Problem details:
Every line below that holds the string "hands" must be copied.

________________________

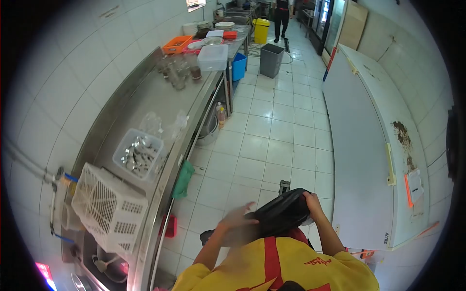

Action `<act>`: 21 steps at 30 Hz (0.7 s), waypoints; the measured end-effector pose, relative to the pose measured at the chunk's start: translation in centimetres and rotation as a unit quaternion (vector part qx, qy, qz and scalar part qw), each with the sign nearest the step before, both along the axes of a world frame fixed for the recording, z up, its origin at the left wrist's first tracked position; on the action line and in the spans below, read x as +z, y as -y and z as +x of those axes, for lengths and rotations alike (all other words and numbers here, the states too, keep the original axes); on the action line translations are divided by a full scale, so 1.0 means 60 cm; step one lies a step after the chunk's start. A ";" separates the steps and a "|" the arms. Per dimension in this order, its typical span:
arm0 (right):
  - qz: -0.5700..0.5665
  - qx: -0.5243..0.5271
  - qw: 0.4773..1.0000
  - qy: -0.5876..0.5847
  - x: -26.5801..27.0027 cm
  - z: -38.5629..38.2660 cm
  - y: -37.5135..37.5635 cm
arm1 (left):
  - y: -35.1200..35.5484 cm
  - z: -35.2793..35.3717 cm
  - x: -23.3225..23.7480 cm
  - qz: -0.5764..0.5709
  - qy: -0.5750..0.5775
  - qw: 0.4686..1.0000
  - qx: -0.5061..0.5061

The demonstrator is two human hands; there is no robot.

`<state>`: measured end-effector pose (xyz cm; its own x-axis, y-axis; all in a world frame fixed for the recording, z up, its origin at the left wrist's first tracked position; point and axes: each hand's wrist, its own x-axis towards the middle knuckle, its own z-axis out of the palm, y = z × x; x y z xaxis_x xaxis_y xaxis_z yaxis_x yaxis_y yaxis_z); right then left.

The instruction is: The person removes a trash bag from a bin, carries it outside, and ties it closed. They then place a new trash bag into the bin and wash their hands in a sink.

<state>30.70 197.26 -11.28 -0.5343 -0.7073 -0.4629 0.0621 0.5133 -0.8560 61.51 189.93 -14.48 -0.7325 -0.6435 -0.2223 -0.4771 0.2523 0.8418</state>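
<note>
A black plastic bag (279, 213) stretches in front of my body at the bottom of the head view. My right hand (313, 206) grips its right end, with the fingers wrapped around the edge and partly hidden. My left hand (238, 220) is blurred by motion over the left part of the bag. Its fingers look stretched out and apart; whether they touch the plastic cannot be made out.
To the left runs a steel counter (141, 104) with a tub of cutlery (138, 154), a white basket (109, 208) and glasses (179, 72). A white chest freezer (359, 131) lines the right. A grey bin (272, 60) and a person (281, 19) stand farther along the tiled floor.
</note>
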 end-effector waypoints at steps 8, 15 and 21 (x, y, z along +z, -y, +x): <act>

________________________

Solution to the exercise:
The demonstrator is two human hands; there is no robot.
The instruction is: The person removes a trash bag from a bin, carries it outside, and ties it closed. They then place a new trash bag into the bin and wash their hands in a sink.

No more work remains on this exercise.